In many cases, the trick has worked. Along with clean water, vaccines have been one of the most successful public-health interventions, preventing millions of deaths from such scourges as tuberculosis, polio and smallpox.
To combat SARS, a new disease for which most people have no natural defense, GenVec is attempting to create a so-called DNA vaccine. Call it vaccine-making with a high-tech twist.
First, scientists take bits of DNA from an adenovirus, which is responsible for the common cold, weakening it so it can't replicate. Next, they insert snippets of SARS genes - in this case, blueprints for a protein found on the surface of the SARS virus - into the cold virus.
The hybrid can't replicate on its own because it's genetically crippled. So the scientists put it into other living cells to grow enough to use in a potential vaccine, said Jason G.D. Gall, the point man on GenVec's SARS effort.
It's not until six or eight weeks later that Gall and other members of his team can see the virus in a test tube with the naked eye. If all goes well, it looks like a fuzzy white band.
"A lot of hard work has paid off by then," said Gall, a 34-year-old microbiologist from California. "You've created a potential vaccine, and then you send it out to see if it can do what it was born to do."

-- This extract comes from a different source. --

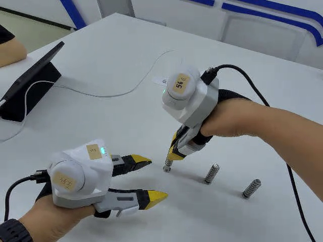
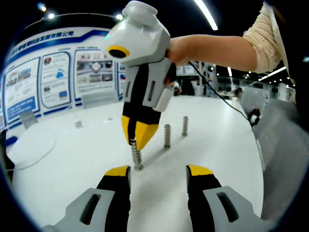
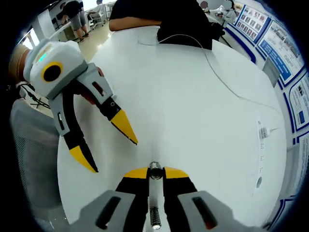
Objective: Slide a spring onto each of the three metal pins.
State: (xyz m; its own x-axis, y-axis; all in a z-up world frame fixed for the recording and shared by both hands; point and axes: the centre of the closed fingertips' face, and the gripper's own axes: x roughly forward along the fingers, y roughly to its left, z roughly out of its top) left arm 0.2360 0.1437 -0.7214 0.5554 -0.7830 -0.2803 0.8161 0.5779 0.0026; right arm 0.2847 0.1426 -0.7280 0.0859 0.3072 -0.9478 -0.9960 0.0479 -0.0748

GenVec scientists may have to repeat the process more than 10 times with different genetic ingredients, hoping to come up with one vaccine candidate.

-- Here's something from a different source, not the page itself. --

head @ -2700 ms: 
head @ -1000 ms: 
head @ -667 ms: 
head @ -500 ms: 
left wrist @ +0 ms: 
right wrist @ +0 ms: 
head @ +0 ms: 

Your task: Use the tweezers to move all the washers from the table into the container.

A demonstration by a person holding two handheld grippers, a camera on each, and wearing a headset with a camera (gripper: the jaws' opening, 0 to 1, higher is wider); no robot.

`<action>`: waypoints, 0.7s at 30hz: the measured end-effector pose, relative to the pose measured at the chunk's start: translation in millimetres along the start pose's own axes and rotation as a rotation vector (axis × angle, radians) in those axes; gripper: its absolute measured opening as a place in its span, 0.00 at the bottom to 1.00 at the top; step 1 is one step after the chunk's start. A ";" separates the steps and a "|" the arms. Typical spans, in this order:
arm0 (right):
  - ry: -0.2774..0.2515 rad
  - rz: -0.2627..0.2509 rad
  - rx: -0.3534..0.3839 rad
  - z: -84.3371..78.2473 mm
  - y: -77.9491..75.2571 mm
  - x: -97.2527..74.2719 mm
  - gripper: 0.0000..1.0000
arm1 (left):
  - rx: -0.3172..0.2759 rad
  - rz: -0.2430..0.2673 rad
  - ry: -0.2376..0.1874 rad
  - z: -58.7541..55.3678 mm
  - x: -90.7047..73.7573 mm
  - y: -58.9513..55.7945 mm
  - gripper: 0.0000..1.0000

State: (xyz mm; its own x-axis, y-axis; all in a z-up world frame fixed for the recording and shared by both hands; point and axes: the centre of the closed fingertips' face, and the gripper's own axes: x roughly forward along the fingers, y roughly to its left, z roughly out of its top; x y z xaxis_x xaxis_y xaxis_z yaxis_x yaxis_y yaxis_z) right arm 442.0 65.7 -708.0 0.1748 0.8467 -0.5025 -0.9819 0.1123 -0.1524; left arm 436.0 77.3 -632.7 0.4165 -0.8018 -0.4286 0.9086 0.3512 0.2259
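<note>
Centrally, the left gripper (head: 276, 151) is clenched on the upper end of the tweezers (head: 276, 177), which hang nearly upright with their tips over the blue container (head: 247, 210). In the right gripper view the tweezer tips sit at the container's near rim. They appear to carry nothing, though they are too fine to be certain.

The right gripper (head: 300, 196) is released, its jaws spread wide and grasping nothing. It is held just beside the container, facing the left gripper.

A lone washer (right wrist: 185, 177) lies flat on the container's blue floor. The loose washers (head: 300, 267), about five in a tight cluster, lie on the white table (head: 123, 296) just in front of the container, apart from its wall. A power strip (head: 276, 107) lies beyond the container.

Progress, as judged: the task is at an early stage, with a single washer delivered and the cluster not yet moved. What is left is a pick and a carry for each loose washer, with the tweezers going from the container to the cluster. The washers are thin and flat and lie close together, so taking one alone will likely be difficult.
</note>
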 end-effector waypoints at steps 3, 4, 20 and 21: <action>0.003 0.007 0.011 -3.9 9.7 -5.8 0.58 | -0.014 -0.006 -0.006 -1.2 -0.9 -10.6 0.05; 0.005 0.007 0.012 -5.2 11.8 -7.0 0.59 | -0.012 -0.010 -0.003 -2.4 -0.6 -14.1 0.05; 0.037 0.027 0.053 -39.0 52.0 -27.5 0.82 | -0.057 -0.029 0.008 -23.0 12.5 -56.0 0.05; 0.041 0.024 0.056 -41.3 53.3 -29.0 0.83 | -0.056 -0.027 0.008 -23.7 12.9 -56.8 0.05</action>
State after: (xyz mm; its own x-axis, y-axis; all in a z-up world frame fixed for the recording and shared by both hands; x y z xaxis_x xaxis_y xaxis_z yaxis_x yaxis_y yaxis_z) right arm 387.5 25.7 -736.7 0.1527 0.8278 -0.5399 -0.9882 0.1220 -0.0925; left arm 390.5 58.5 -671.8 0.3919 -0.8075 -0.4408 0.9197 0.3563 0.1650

Dr. Gary J. Nabel, director of the Vaccine Research Center at NIH's National Institute for Allergy and Infectious Diseases, which is expected to send the first two synthetic genes to GenVec this week, described the adenovirus as a "dumb carrier" for the genes.

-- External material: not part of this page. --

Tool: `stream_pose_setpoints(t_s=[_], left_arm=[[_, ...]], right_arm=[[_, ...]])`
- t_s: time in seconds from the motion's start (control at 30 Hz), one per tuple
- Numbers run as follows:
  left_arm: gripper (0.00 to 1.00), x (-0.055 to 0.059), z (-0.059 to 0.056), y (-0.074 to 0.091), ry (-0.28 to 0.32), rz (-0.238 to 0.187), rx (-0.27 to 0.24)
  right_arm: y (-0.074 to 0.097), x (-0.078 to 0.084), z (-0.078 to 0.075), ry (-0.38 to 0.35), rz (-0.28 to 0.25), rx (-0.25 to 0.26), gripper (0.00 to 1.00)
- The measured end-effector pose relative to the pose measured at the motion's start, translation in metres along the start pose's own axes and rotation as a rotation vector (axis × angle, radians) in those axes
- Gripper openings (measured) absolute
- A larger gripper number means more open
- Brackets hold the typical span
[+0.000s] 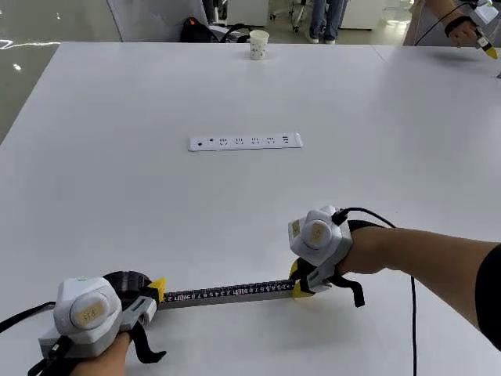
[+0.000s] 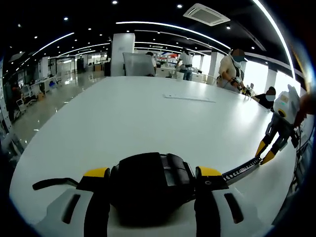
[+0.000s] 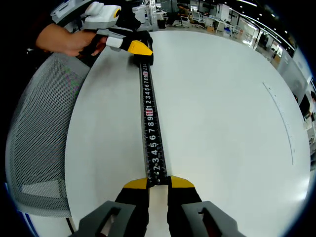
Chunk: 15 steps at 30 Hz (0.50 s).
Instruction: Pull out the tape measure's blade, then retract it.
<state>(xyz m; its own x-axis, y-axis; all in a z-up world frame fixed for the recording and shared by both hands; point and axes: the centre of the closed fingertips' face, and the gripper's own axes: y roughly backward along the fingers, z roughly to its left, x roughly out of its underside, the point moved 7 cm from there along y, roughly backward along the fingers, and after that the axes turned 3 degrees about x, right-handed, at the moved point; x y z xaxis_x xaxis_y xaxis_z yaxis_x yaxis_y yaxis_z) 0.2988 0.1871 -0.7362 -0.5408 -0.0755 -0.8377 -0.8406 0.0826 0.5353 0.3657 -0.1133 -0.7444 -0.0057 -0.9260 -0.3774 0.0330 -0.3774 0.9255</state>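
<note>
1 black tape measure shows a dark, white-numbered blade extended.

White workbench under ceiling strip lights, mesh chair beside.

Left tool clamps the tape measure, blade reaching right tool

Left claw clamped, right claw pinching, well apart
</note>
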Motion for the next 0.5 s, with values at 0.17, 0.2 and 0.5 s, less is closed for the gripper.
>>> stream_pose_setpoints(t_s=[0.17,0.2,0.5], left_arm=[[0.64,0.0004,0.0005,-0.0005,-0.029,0.023,-0.008],[0.64,0.0004,0.0013,-0.0009,-0.030,0.024,-0.008],[0.64,-0.0001,0.0031,-0.0003,-0.027,0.036,0.000]], right_arm=[[-0.0002,-0.0009,0.0021,0.001,-0.010,0.007,0.09],[-0.0005,-0.0010,0.0016,-0.005,-0.008,0.005,0.09],[-0.0018,-0.0036,0.0023,0.011,0.005,0.007,0.09]])
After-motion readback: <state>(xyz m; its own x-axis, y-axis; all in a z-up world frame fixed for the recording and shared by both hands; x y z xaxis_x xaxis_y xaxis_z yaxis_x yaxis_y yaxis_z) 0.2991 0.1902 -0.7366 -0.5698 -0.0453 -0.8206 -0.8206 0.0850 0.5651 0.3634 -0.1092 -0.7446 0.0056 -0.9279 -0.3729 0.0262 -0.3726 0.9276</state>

"The important thing here is we've learned how to grow them in the laboratory and cripple them so they will not cause a cold when you use them in these vaccines," he said.
If the experimental vaccine works, the body will read the SARS genes, produce corresponding SARS proteins, then recognize them as foreign and launch an immune response.
Scientists at NIH and GenVec hope the response will be the most comprehensive kind: with both T-cells and antibodies. "Adenovirus does seem to induce a combination of both cell-mediated [T-cell] immunity and antibody immunity," said Nabel.
Nabel said the approach has yielded promising results in the effort to develop an Ebola vaccine, providing protection in nonhuman primates.
There are several ways of making vaccines because no single method always works. To make "inactivated" or "killed" vaccines, scientists grow large quantities of a germ, kill it using a chemical such as formaldehyde, then inoculate people with it. Dr. Jonas Salk used this method to make his poliomyelitis vaccine in 1955.
"It's a tried-and-true technique, at least for other viruses," said Nabel. "The downside is that any time we inactivate the virus, we're essentially distorting its structure."
Another concern is making sure that all of the virus is dead. One batch of the Salk vaccine mistakenly contained live virus and ended up infecting some people with polio.
So-called "live" or "attenuated" vaccines contain live germs, weakened to the point where they shouldn't cause serious disease. "When you can do it, it can be very powerful," said Nabel. Vaccines for measles, mumps and rubella rely on this approach
But scientists must know a lot about the behavior of the germ to use this technique, he said. The danger is that the living germ, even weakened, can mutate back to its virulent form and end up causing disease.
Another technique, used to make the hepatitis B vaccine, involves synthesizing proteins found in a germ and introducing them directly into the body. These are "sub-unit" vaccines.
Once GenVec has some potential vaccine candidates, the company will ship them back to the NIH for testing in animals. If one works, it could be used in clinical settings next year, at least experimentally.
No one knows how much of a threat that SARS will be by then, or if it will have fizzled out on its own.
"All of this work is insurance," said Fischer. "We all hope this thing's gonna go away."